== Your objective ==
Please check every line of the listing for "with" and copy each line where it is found.

== Data provided ==
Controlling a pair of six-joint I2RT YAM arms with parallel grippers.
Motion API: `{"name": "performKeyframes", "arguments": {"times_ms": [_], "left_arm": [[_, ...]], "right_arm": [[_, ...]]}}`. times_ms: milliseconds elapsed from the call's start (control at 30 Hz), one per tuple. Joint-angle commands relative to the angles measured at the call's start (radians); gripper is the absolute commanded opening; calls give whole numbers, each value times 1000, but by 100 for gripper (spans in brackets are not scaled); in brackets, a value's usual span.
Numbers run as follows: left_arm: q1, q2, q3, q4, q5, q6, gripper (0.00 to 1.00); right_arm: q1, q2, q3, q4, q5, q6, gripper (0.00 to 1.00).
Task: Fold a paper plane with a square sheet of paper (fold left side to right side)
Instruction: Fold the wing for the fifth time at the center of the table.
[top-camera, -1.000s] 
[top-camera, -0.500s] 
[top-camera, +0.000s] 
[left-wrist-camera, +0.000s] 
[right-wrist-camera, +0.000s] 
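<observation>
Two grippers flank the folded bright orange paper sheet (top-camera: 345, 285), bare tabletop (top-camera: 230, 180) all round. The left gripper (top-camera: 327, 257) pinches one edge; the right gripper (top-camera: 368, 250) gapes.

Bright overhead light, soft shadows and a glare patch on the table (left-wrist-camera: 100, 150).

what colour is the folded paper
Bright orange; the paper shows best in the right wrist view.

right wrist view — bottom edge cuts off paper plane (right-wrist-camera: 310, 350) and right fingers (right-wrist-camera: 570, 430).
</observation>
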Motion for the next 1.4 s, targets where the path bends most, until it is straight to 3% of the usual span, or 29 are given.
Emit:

== Response below ==
Controlling a pair of six-joint I2RT YAM arms with parallel grippers.
Task: Fold a paper plane with a square sheet of paper (fold left side to right side)

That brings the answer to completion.